Subjects were randomly assigned to one out of the five experimental conditions. Across conditions, the questionnaire was purposefully varied slightly so that differences in response behavior can be causally attributed to the questionnaire variations. The variation was limited to one out of the ten questions that were used for the present study. The result of the condition assignment process is summarized in Suppl. Tab. 7.

In all conditions, the vouchers were sent out and the EUAs were purchased shortly after the study. The only difference between \(z=2\) vs. \(z=1\) was that in addition to choosing between cancellation (at an unspecified point in time) and the voucher, in \(z=2\) they could choose between two specific timings of the cancellation (2021 and 2022) and the voucher. Condition \(z=2\) provided no information on the implications of the timing of EUA cancellation. Condition \(z=3\) added a short sentence stating that immediate cancellation reduces carbon emissions by 0.24 tons less than retirement one year after the experiment. Condition \(z=4\) entailed a very detailed explanation of why the relative effectiveness of the two abatement options is as stated, with reference to the MSR. Finally, the explanation in condition \(z=5\) had the same level of detail as in \(z=4\), but the delay was not one year but an unspecified period, weakly larger than one year, such that the abatement impact of the cancellation is maximized. Following survey research standards, there was also a non-response option on choice screens. The full transcript of the instructions and questionnaires is provided in Suppl. Sec. E.

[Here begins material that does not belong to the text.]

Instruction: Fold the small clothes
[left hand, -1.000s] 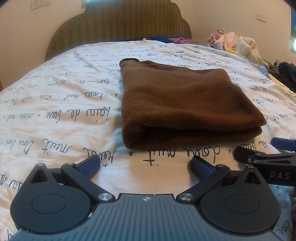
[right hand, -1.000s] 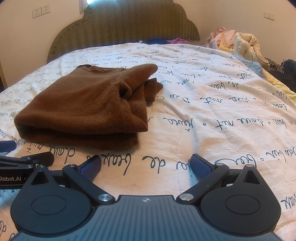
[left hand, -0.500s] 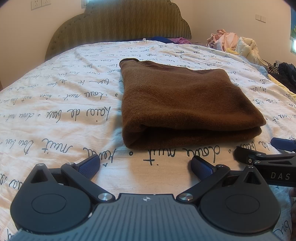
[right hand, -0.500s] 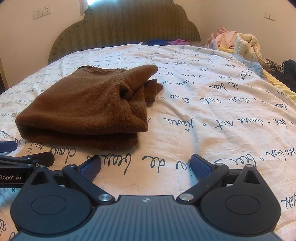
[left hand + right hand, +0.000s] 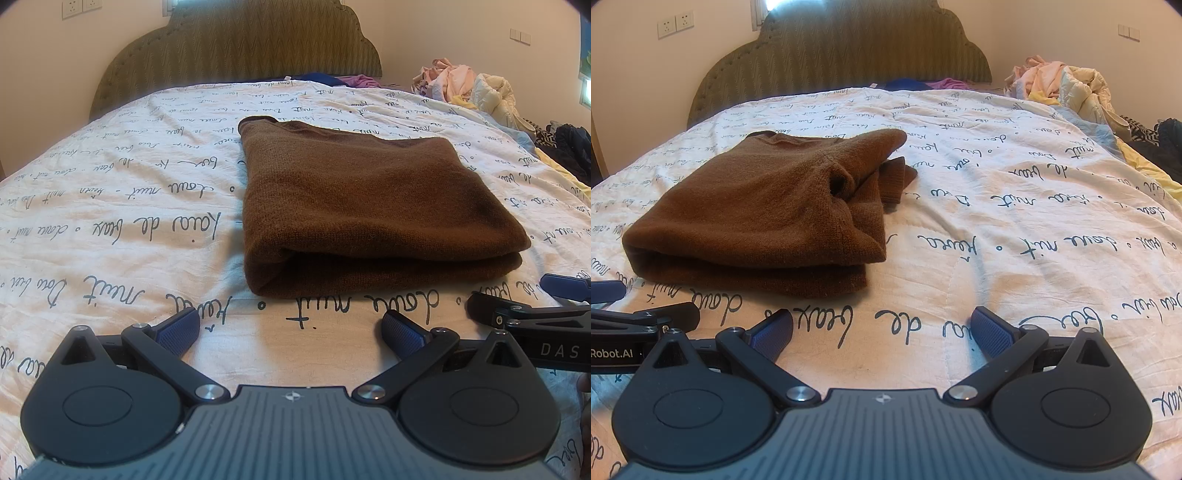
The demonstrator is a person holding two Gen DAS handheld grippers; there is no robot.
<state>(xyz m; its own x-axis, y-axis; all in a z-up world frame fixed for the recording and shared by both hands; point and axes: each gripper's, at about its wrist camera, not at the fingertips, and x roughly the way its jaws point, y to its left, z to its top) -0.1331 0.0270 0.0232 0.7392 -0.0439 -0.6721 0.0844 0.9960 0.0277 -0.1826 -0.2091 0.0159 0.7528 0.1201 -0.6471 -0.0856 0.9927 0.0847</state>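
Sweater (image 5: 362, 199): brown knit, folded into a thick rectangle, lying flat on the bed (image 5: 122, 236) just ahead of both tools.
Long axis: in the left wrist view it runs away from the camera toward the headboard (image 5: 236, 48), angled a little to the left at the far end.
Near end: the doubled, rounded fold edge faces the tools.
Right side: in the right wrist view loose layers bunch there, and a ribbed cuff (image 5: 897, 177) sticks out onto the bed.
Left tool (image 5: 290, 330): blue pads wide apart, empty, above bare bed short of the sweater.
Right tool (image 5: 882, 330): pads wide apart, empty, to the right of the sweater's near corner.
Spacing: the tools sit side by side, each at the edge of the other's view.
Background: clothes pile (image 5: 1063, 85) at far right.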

The outcomes of interest for this study are the willingness to contribute to climate change mitigation and the relative effectiveness of those contributions. For the first outcome, we define \(a=1\) to indicate the choice of EUA retirement, whereas \(a=0\) absorbs the two alternatives, the Amazon voucher and the no-choice alternative, and we term the probability \(\Pr \left( a=1\right)\) “willingness to contribute” (WTC). We have deliberately set the value of the voucher much lower than the EUA market price as it is just an instrument to avoid pollution of the data by participants that do not care about the task, and to have EUA retirement rates high in the control conditions to leave enough scope for treatment effects (which were expected to be negative). That said, we are not interested in the absolute value of WTC but the differences between experimental conditions. For the second outcome, we define \(d=1\) to indicate the choice of delayed EUA retirement, where the reference category \(d=0\) is immediate retirement, and we term the probability \(\Pr \left( d=1\right)\) “relative effectiveness of contribution” (REC).

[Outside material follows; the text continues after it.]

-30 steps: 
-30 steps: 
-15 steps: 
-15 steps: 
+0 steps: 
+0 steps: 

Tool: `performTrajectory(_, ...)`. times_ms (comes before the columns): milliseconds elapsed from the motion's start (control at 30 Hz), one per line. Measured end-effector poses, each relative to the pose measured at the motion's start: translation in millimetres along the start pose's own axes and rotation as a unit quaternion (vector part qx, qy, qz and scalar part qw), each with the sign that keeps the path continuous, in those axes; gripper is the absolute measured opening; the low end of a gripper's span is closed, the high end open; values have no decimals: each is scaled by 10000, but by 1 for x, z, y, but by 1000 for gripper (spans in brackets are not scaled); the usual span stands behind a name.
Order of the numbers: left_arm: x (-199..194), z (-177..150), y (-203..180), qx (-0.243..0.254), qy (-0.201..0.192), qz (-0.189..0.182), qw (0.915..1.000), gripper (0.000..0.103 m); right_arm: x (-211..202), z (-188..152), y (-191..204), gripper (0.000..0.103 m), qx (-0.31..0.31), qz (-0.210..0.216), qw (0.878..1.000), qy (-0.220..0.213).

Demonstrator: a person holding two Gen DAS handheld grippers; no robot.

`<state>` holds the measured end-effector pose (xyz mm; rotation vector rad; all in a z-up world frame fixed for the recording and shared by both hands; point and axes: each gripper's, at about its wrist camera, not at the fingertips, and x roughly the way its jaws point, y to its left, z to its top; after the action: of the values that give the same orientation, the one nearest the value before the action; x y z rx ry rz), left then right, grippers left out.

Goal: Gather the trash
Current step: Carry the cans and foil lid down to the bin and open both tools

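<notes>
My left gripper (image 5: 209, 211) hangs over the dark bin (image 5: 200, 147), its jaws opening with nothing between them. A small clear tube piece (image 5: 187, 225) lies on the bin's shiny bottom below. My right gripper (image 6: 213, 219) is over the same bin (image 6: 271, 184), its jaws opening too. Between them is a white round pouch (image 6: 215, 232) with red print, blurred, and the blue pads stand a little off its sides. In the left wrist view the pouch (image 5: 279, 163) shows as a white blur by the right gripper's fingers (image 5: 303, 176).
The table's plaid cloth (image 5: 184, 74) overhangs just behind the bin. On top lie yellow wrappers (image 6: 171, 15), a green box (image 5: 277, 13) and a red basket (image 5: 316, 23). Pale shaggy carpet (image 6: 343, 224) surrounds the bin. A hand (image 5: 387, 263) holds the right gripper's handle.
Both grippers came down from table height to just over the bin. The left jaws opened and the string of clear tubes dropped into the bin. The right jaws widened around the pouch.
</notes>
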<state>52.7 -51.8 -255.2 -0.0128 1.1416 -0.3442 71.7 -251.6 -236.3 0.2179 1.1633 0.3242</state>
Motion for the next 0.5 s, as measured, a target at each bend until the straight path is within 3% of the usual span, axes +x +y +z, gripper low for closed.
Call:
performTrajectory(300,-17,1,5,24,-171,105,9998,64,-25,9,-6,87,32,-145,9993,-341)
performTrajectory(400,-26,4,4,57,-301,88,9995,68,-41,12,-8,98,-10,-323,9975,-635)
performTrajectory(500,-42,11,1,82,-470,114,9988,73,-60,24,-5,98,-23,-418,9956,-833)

To probe for the robustness of results we construct binary variables indicating whether subjects paid attention to the experiment using the time spent on the introduction and advice screens. Suppl. Tab. 4 summarizes the median duration spent on each screen. Since the information presented on each screen is extensive, it is unlikely that respondents who spent less than the median duration on a given screen have actually read the information. We define a dummy variable that is equal to 1 if respondents spent at least the median time on the introductory screen, and 0 otherwise. Only treatment groups \(z = 4,5\) received separate screens with advice. To construct a variable indicating whether respondents paid attention to the explanations provided for all survey participants, we sum up time spent on the introduction and the advice screens and define the dummy variable that is equal to 1 if this duration was greater of equal than the median in the respondent’s treatment group.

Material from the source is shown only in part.